新聞をきちんと読もうとすると、けっこう時間がかかる。ためておいて結局読まないこともある。
同居の家族は食事しながら読む。新聞を膝に広げるために少し横向きで、背中を丸めて。
(何年も前に、「なるほどこれが結婚っていうことか」と、目からうろこだった。)
時間があればじっくり読むし、コーヒー片手に興味深い記事を何本か読めたりすると、いい時間だったと思える。
今朝は、昨日の朝日土曜版をそこそこじっくりと読んだら、「派出夫」という言葉に出くわした。「はしゅつふ」。
これはね、大昔、実家の家族の奥さんの口癖に登場する単語だった。その際は「派出婦」、最後が「夫」じゃなくて「婦」。
なんとなく意味はわかっていて、漢字も見当ついたけど、この単語を公に聞くことは今まで一度もなかった。
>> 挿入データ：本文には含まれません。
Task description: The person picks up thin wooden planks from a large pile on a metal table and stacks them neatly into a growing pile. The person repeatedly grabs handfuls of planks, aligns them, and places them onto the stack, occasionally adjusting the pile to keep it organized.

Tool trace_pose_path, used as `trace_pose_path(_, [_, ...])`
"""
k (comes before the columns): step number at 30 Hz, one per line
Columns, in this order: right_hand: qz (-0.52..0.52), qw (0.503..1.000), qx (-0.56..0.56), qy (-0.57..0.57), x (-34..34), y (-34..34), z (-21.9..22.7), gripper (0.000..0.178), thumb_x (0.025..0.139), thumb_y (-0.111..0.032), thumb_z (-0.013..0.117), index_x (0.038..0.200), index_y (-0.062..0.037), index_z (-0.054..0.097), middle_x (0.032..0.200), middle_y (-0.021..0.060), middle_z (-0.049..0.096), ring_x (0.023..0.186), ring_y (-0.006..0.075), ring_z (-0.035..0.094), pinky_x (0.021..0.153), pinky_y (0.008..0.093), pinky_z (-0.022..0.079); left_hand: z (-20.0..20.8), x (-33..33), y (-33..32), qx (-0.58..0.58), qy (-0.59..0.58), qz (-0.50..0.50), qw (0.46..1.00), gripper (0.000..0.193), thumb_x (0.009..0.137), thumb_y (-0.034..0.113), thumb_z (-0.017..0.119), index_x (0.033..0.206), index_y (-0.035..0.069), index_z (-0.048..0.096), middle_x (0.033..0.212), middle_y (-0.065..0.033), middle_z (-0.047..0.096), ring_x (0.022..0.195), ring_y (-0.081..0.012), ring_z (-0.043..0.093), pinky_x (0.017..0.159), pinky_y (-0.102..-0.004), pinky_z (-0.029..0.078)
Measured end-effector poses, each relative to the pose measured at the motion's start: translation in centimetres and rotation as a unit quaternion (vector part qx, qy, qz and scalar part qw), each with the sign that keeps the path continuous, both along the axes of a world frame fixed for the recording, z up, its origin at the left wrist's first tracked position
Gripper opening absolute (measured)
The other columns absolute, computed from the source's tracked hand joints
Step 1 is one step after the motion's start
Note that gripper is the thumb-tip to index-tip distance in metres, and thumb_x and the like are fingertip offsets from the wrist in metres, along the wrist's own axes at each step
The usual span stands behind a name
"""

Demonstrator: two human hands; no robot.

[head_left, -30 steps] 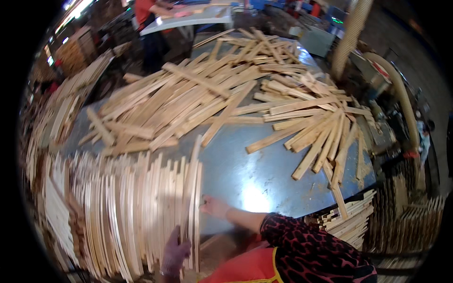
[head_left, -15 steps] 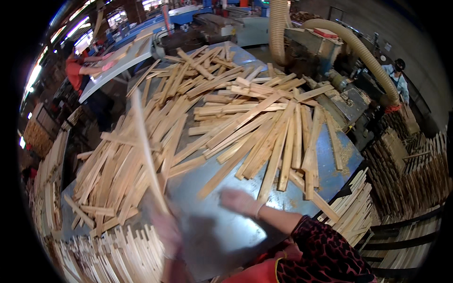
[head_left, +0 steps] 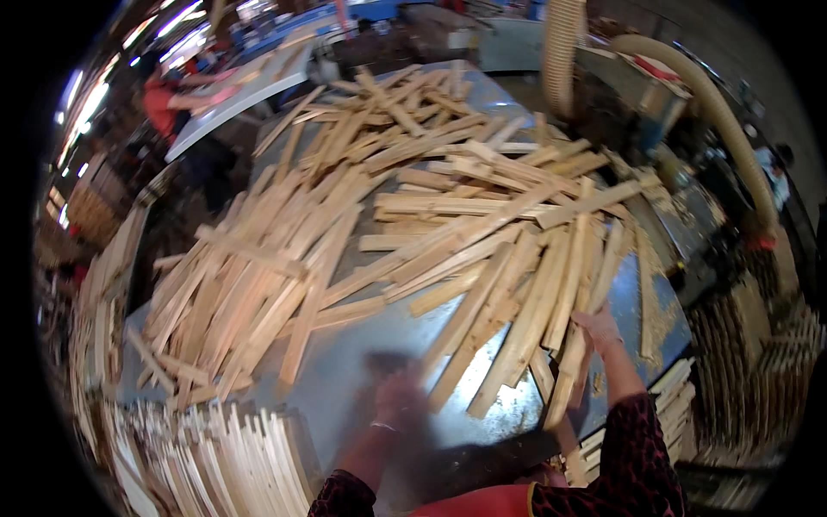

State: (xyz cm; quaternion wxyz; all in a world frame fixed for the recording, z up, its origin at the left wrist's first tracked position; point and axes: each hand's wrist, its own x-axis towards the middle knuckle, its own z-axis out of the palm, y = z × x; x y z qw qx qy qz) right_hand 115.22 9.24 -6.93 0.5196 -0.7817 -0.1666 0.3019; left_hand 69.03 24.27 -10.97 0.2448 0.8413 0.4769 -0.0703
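Observation:
A fan of long, pale wooden slats (head_left: 531,332) lies on the metal table, their near ends pointing toward me. My right hand (head_left: 600,330), in a thin pale glove, is at the right side of this fan, its fingers closed over the edge of a slat (head_left: 568,370). Left of the fan's near ends, my left hand (head_left: 398,398) hovers low over the metal tabletop (head_left: 340,366), above its own shadow. Motion smears its fingers, and no slat shows in it.
A large heap of loose slats (head_left: 258,276) covers the table's left and far parts. Stacked slats (head_left: 215,457) stand along the near left edge. Sawdust (head_left: 663,302) lies at the right, near a ribbed hose (head_left: 564,60). A co-worker in red (head_left: 161,108) handles boards at far left.
The slat in my left hand is gone from it, and that hand has moved right. My right hand has moved right onto the fanned slats. The whole view has shifted.

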Motion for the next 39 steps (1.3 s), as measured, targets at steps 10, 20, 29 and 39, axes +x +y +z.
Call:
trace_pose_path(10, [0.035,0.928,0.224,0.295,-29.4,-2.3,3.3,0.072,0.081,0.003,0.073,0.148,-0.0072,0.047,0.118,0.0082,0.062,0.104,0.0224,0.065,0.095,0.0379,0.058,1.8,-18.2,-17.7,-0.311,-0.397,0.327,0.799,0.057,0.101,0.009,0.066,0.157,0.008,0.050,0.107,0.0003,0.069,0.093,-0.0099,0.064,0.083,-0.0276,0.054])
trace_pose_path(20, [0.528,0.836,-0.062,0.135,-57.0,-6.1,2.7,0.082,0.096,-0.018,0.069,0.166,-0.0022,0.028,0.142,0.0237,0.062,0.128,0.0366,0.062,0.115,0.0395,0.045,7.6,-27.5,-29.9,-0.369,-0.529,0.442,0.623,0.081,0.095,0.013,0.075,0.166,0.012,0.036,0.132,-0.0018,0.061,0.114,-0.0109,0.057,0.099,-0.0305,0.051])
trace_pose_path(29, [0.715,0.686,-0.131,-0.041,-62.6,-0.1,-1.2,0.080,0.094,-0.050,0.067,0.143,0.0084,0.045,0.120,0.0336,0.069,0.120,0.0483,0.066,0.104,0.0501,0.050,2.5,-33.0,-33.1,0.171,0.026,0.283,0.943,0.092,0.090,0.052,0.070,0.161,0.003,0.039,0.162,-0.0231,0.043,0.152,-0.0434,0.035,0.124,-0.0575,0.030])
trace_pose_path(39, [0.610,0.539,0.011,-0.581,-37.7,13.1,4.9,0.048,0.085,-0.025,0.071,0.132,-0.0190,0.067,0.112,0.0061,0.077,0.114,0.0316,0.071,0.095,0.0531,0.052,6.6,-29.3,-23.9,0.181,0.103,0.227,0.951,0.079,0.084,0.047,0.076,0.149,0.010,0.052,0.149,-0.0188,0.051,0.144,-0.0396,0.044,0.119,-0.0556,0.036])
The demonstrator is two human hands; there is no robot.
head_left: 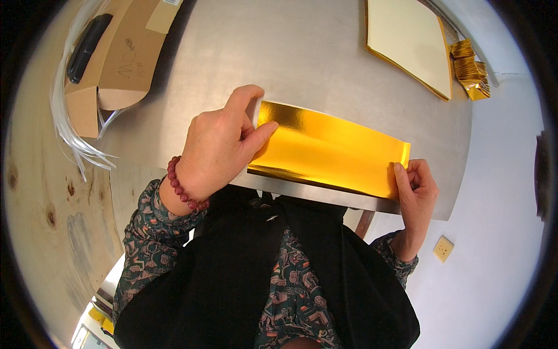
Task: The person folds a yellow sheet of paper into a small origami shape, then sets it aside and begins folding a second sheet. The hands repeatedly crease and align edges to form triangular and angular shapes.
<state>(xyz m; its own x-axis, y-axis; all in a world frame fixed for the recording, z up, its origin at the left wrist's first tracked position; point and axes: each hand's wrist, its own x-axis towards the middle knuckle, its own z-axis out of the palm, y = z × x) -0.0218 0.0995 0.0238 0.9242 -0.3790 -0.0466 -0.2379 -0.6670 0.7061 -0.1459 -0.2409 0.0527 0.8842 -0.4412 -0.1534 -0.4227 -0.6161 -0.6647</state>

実家の家族の奥さんは、自分は「不遇の歌姫」だと信じていた。
だから、親のすねかじりで音楽のレッスンが受けられるような身分の者への風当たりはもう、ハリケーン並だった。
不遇の歌姫の期待を託された才能のない子供は、不遇の歌姫以上に不遇だったと私は考えているけどね。
それで、主婦にさせられた不遇の歌姫の主張として、「私は、はしゅつふじゃないんだからね!!!」
どういう経緯で主婦にさせられちゃったのかは知らないが、まだ存命中の実家の家族に聞いてもきょとんとするだけだろう。
そんな暗い過去話はさておき、「はしゅつふ」がこんなところに出てくるとは思わなかった。
巷には出回っていないし、妙な単語だなあ、自作の言葉かなあと時々思い出していたけれど、実在の日本語だったことが今日わかった。
要は、派遣の家政婦(夫)。1950年代後半、経済の停滞で失業率が上がり、家事代行業に男性も参入していたらしい。
派出夫紹介所の通称は「ますらお派出夫会」だったとの記述も。「ますらお」の漢字は「益荒男」だけど、会の名は平仮名表記だったみたい。
そしてそれは、高度経済成長と共に姿を消していったとか。派出夫から企業戦士へ・・・。
1969年5月11日朝刊の「サザエさん」のネタが「派出夫」だったという、朝日新聞「サザエさんをさがして」コーナーの記事でした。
きのうの土曜特別版には、昨年秋に実家の家族と歩いた「白樺文学館」と「手賀沼」周辺の記事もあって面白かった。
庭の草取り、どうしても手付かず。1時間10分散歩して、バッハのシャコンヌ練習したら、疲れて昼寝してしまった。
人生は無限ではないと実感するこの頃、これではいけない。
庭で撮影。木曜日までバイトないので、草取りに限定しなくてもいいので、有意義に過ごしたいな。